In high-risk patients with acute coronary syndrome undergoing an early invasive strategy, treatment with upstream glycoprotein IIb/IIIa inhibitors could not be recommended as it did not improve clinical outcomes and it was associated with an increased risk of major bleeding complications compared with selective downstream glycoprotein IIb/IIIa inhibitor administration.

The review addressed a clear research question. Inclusion criteria for study design, interventions and outcomes were appropriate; participant criteria were broadly stated, although 'high-risk' was not defined. A range of relevant sources were searched to identify applicable studies, with no language restrictions, but no explicit attempts were made to identify grey literature. Although methods used for data extraction were appropriate, the methods used for selection of studies were not described, so reviewer error and bias during study selection could not be excluded.

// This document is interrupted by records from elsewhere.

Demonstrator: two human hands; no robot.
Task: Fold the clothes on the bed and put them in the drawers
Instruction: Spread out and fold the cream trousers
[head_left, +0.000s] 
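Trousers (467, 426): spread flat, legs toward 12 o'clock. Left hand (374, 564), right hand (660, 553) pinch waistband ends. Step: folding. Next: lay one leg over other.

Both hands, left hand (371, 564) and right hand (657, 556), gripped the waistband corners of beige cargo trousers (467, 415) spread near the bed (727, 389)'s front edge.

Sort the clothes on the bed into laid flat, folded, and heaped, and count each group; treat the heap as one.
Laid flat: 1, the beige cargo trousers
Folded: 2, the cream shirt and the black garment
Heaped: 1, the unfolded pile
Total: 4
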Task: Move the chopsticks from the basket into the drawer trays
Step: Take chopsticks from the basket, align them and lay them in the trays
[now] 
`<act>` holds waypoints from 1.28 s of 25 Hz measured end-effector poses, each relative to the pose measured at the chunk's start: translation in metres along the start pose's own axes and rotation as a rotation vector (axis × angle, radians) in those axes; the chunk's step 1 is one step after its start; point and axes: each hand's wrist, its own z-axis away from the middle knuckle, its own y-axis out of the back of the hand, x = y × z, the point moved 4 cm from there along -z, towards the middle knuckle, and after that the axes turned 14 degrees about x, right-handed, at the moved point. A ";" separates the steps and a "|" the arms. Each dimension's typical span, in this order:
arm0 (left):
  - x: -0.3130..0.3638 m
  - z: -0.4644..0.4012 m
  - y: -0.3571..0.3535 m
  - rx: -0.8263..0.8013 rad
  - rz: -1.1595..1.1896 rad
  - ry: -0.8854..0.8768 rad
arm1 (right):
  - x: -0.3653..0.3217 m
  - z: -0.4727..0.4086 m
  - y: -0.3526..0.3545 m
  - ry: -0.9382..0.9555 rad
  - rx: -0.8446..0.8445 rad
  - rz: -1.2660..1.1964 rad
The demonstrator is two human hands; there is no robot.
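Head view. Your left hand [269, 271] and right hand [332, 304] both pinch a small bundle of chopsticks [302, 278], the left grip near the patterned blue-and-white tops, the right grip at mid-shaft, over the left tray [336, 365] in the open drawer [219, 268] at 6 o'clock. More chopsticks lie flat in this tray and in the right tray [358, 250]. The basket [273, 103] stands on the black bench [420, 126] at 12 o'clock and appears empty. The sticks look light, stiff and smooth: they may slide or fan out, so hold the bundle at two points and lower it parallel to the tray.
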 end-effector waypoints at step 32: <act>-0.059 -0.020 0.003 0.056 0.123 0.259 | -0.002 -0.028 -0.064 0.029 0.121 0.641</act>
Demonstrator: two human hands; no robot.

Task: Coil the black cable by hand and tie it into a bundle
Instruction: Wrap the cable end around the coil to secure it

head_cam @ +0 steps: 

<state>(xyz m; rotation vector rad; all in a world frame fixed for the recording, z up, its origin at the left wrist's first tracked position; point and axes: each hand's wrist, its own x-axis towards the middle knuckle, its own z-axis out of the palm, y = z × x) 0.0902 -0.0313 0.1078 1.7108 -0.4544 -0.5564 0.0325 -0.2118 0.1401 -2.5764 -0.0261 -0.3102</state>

The quality of the included trials was not assessed, so it was difficult to judge the reliability of the evidence presented. In the included trials, the definition of bleeding complications varied. The proportion of patients receiving downstream administration of glycoprotein IIb/IIIa inhibitors varied between trials and may have reflected differences in the risk profiles of the participants in the trials. Synthesis of the trials in meta-analyses and assessment of heterogeneity and publication bias were appropriate. The authors' conclusion reflected the evidence base, but the interpretation of the results was unclear as some participant details were not reported.

Lack of reporting on the quality of the included trials and potential bias in the review process mean that the authors' conclusions should be considered tentative

Practice: The authors stated that upstream glycoprotein IIb/IIIa inhibitors cannot be recommended in high risk patients with acute coronary syndromes undergoing an early invasive strategy.

Research: The authors stated further research with long-term follow up was needed.

Not stated.

This is a critical abstract of a systematic review that meets the criteria for inclusion on DARE. Each critical abstract contains a brief summary of the review methods, results and conclusions followed by a detailed critical assessment on the reliability of the review and the conclusions drawn.